Items from a data source

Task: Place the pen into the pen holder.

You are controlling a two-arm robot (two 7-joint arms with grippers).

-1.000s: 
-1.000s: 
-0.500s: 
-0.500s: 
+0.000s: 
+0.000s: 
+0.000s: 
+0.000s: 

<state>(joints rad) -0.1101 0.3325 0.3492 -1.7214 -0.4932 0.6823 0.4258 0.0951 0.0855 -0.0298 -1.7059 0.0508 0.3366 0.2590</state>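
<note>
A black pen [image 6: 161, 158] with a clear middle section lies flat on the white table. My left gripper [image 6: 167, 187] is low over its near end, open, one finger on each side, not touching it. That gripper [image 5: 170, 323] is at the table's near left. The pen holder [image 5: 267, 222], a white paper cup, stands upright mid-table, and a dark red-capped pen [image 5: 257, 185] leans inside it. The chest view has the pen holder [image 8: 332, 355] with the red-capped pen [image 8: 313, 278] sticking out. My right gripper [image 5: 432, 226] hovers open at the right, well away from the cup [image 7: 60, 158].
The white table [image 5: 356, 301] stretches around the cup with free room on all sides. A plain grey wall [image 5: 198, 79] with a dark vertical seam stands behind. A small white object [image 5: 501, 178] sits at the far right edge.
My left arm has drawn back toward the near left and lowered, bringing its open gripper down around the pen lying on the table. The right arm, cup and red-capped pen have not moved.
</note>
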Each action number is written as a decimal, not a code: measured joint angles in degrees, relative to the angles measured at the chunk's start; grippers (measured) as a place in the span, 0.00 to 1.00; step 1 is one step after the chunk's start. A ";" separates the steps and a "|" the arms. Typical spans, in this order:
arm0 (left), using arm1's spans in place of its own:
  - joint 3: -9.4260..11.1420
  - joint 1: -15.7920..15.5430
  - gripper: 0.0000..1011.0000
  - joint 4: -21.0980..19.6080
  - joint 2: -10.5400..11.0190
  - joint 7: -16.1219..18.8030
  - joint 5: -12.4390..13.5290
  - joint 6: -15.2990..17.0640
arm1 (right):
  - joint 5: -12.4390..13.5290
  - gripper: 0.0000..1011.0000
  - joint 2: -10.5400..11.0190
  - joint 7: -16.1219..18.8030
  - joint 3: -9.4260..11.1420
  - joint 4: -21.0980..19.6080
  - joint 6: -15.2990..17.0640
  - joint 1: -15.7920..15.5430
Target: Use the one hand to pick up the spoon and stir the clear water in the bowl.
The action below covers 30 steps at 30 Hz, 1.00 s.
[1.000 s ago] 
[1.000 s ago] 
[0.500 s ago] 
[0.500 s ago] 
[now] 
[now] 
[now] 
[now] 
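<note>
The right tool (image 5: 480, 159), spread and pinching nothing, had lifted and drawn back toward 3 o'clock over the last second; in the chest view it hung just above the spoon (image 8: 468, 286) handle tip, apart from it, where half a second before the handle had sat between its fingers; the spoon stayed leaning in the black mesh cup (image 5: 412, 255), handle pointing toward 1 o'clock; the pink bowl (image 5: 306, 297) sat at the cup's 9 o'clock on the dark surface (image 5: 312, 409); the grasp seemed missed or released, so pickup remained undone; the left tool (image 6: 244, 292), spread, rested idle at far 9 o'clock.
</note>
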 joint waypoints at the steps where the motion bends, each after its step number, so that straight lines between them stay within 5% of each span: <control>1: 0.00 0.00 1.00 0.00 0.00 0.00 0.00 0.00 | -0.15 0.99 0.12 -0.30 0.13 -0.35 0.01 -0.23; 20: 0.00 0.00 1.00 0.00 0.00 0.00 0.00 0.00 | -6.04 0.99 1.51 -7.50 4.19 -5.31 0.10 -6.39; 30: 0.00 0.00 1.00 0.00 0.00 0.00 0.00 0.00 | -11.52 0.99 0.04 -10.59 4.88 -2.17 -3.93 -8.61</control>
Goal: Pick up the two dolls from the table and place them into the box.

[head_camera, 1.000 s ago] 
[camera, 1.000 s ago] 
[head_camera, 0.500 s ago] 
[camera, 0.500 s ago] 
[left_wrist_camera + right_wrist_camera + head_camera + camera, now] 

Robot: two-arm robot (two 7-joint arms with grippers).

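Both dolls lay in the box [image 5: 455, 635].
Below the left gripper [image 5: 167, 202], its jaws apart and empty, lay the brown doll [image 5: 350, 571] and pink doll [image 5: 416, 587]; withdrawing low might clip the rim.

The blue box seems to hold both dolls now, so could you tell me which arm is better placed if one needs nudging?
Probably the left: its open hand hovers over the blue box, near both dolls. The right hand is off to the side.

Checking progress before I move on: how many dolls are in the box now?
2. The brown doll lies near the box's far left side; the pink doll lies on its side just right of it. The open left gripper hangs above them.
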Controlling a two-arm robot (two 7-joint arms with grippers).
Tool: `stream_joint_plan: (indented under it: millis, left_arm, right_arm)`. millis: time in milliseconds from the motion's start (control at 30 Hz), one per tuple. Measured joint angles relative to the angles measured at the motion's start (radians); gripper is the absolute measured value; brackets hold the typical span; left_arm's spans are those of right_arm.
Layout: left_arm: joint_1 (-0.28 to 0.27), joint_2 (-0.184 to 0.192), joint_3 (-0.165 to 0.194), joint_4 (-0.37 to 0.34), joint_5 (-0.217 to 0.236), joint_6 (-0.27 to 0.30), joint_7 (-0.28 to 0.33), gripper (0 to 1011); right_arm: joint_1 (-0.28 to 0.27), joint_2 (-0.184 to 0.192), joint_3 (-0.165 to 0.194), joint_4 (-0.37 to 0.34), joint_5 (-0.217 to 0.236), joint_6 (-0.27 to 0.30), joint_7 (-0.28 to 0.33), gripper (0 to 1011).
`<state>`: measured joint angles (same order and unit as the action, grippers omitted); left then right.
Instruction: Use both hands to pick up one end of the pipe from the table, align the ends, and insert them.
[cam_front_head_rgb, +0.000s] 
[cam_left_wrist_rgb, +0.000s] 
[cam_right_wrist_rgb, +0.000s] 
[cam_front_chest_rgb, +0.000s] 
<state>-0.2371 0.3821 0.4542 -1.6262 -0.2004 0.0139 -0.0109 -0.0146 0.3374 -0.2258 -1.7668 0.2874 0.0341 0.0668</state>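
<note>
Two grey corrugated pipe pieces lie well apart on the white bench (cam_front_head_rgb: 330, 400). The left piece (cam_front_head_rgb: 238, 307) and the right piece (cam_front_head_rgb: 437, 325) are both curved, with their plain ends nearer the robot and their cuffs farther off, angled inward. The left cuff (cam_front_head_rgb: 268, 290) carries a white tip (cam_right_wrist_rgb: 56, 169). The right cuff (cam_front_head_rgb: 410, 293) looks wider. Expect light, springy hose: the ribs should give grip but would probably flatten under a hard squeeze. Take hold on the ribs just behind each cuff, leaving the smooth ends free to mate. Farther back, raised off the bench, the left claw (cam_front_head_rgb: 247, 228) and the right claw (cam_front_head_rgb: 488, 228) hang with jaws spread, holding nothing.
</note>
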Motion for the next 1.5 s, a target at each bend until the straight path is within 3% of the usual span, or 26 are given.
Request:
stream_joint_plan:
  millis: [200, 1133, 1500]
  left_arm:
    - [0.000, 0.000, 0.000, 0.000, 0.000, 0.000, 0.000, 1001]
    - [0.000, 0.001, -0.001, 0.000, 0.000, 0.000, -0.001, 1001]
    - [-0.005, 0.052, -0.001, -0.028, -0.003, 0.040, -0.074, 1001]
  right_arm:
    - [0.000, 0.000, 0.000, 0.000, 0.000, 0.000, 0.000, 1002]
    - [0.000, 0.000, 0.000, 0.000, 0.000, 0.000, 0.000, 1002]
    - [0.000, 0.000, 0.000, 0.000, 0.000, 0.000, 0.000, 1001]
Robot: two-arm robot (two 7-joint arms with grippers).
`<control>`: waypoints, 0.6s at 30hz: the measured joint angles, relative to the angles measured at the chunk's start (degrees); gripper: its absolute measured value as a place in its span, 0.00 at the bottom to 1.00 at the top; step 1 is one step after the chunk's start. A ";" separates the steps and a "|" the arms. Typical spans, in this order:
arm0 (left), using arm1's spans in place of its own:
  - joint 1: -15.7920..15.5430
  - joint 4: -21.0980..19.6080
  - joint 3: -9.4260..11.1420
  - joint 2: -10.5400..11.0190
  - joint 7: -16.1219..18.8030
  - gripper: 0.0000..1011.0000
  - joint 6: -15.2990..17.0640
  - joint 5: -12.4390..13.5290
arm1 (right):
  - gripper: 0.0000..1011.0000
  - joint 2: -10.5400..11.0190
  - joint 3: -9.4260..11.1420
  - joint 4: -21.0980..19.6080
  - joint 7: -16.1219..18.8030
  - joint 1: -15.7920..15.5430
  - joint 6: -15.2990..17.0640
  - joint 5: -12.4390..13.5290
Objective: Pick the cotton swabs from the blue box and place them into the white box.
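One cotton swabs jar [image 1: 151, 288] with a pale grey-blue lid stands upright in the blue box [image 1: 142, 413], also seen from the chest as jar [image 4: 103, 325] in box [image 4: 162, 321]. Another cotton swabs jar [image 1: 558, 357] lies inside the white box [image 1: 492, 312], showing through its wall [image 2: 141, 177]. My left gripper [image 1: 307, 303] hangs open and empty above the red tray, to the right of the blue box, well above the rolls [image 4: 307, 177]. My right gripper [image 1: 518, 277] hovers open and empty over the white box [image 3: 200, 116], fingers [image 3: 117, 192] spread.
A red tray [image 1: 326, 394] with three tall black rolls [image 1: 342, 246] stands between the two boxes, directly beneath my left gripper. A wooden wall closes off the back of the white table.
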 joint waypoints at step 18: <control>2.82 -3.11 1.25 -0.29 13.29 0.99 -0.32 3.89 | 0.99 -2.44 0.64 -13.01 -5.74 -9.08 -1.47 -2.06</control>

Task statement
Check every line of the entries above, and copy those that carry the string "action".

Answer space
Each action number is written as a decimal, not a code: measured joint angles in degrees, relative to the angles measured at the chunk's start; grippers (measured) as a place in the span, 0.00 to 1.00; step 1 is one step after the chunk's start. A ";" separates the steps and a "|" the arms. Typical spans, in this order:
The action below covers 30 steps at 30 Hz, 1.00 s.
`<state>`: measured joint angles (same order and unit as the action, grippers omitted); left then right.

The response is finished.